New Zealand studio photographer (c. 1818 – 1908)

Eliza Elizabeth Leaf (c. 1818 – 1908) was a New Zealand studio photographer. She was born in Yorkshire, England, and emigrated to Aotearoa New Zealand with her family in 1862. She may have been New Zealand's first professional female photographer.

== Her life in England ==
Between 1851 and 1861 she started in photography, learning in the studio of the Yorkshire firm of Pickering & Piper. Here she was taught the process of making positive images on glass—commonly known as the ambrotype, or 'Zylo-Iodide of silver' by her. When her employers' partnership ended, she opened her own photography studio in her hometown, Beverly, Yorkshire. The family said they would be 'emigrating' soon, and the studio offered generous discounts for portraits.
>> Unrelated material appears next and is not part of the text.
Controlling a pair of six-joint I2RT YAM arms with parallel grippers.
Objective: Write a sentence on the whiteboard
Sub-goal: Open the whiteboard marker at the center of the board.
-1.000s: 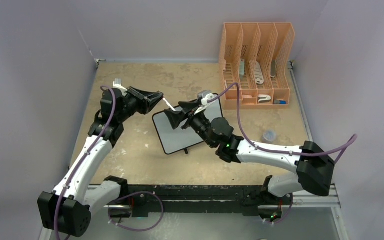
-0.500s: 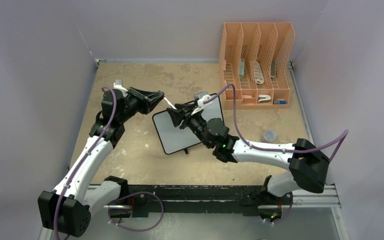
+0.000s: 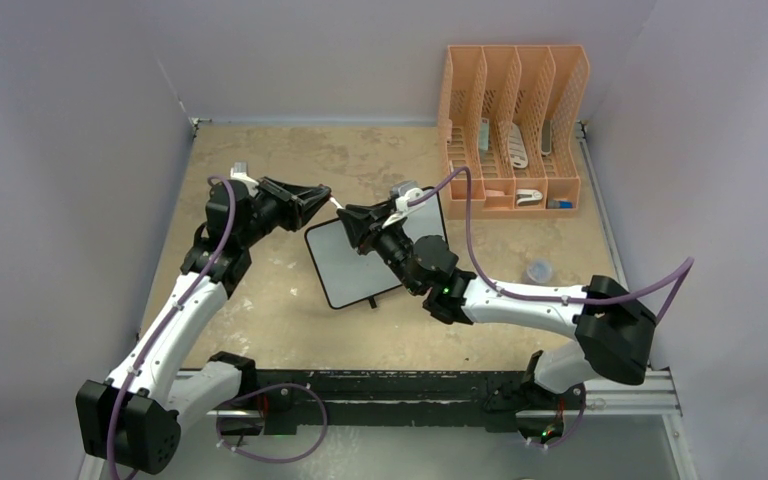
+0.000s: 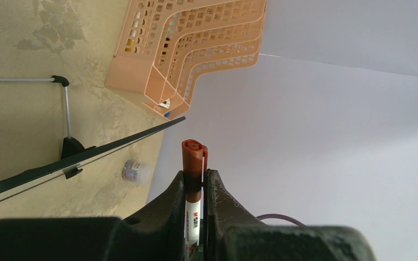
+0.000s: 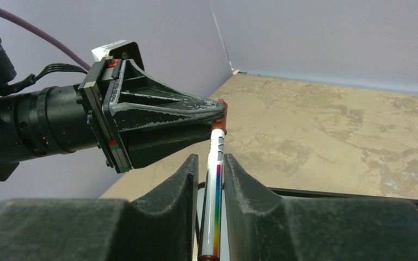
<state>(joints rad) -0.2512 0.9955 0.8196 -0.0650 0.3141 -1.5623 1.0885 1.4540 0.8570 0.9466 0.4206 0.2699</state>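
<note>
Right gripper (image 5: 211, 159) and left gripper (image 4: 195, 176) meet on one marker (image 5: 216, 185).
Right fingers closely flank the white barrel; clamping cannot be confirmed. Left jaws are clamped on the red-brown cap end. The whiteboard (image 3: 350, 270) sits on the table (image 3: 260, 300) beneath both.

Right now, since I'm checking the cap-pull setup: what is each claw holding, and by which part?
Left claw grips the marker at its red-brown cap end. Right claw brackets the marker's white barrel, but it cannot be told whether that grip is firm.
</note>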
In March 1862 the studio property was for sale.

According to the 1861 British census, she and her son Robert defined themselves as 'photographers'. It is very possible that Robert Leaf learned photography from his mother.

== Photography career in Aotearoa New Zealand ==
An ad by Robert Leaf on the newspaper offering a 'portable photographic gallery' is an indicator that Eliza and Robert might have been working as photographers as early as 1865, in a studio located on the opposite of Government House. In 1868, the humble building it was described as 'a great eyesore' by the newspaper the Daily Southern Cross.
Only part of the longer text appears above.